### Exercise
Start at the first line of the material below and retype each line through the one containing "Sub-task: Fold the", exactly.
= = = =
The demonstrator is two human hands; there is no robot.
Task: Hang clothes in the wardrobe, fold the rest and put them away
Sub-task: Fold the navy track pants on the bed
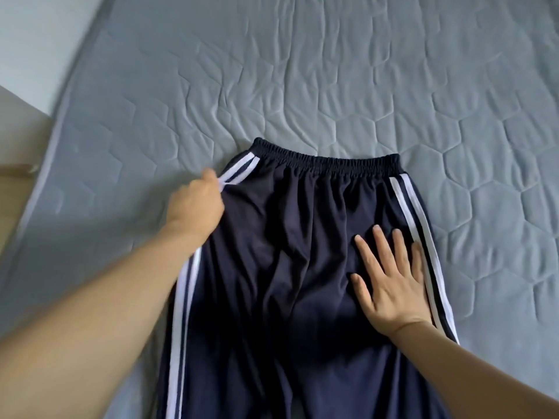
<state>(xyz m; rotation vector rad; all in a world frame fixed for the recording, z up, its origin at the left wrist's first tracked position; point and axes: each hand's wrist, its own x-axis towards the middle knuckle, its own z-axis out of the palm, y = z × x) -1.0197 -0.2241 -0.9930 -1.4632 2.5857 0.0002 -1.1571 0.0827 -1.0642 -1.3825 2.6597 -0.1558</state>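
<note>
Dark navy track pants (pixel 290 252) with white side stripes lie spread on the grey quilted mattress (pixel 332 86), elastic waistband at the far end. Their legs run off the bottom of the view. My left hand (pixel 198 204) pinches the striped left side seam just below the waistband. My right hand (pixel 390 276) lies flat on the right hip of the pants, fingers spread, beside the right stripes.
The mattress edge (pixel 45 164) runs diagonally down the left side. Beyond it are a pale wall and a strip of light wooden floor (pixel 12 189). Bare mattress surrounds the pants on the far side and to the right.
</note>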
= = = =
### Answer space
The demonstrator is two human hands; there is no robot.
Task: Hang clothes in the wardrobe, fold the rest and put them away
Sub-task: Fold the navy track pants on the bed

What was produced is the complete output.